Within the Active City, projects would be based on new urbanism principles, but with the focus being on facilitating active transportation. The bicycle urban districts (BUDs) would include indoor parking facilities specifically designed for active transportation vehicles and the car would be secondary or regulated to separate public parking garages. Street side parking would be solely for active transportation vehicles or shared-use options and would be blended in with tasteful architectural, artistic, and landscape features.
Residential projects would also be designed to incorporate active movement with indoor/outdoor bike parking; indoor/outdoor fitness and recreation; shared-use access; greater visibility and emphasis on staircases and ramps; and whenever possible direct linkages to public parks, local markets or green grocers, and neighborhood schools and athletic fields.

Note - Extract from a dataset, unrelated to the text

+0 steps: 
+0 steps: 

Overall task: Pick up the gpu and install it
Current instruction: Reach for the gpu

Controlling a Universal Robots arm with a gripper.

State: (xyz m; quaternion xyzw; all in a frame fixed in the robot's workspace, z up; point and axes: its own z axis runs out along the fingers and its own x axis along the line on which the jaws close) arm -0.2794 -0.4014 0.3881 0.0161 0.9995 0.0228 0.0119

When direct linkages to these elements are not practical or possible, pocket parks, community gardens, swimming pools, and other active recreation opportunities must be designed into the project.
One of the best existing representations of an Active Movement Corridor is the Cultural Trail in Indianapolis, Indiana (link to map). This amazing aesthetic and active transportation feature links many parts of the midtown and downtown areas by incorporating alleys, underutilized streets, and in certain instances sidewalks to shepherd city residents and commuters via a safe, non-motorized system. It is enhanced by connecting cultural sights throughout the city and by landscape and trailscape features A second example is development in Detroit, Michigan as a Midtown Loop Greenway.
I believe the car-oriented suburb, as we have come to know it is a dying symbol of the 20th century. As we move further into the second decade of the 21st century, it is my sincere hope that both Active City principles and bicycle urban districts (BUDs) will become “budding” elements of sustainable and progressive urban planning. These systems will allow for safe, effective, and efficient commuting for those who prefer a fit, healthy, and active lifestyle. They can also serve as a conduit to revitalization of the city core and its midtown regions, while also providing increased opportunities for passive/active exercise and personal mobility. Furthermore, any opportunity that urban planners have to address and potentially reduce the twin pandemics of obesity and diabetes should be incorporated into new development projects and be weighted strongly as a positive amenity or attribute.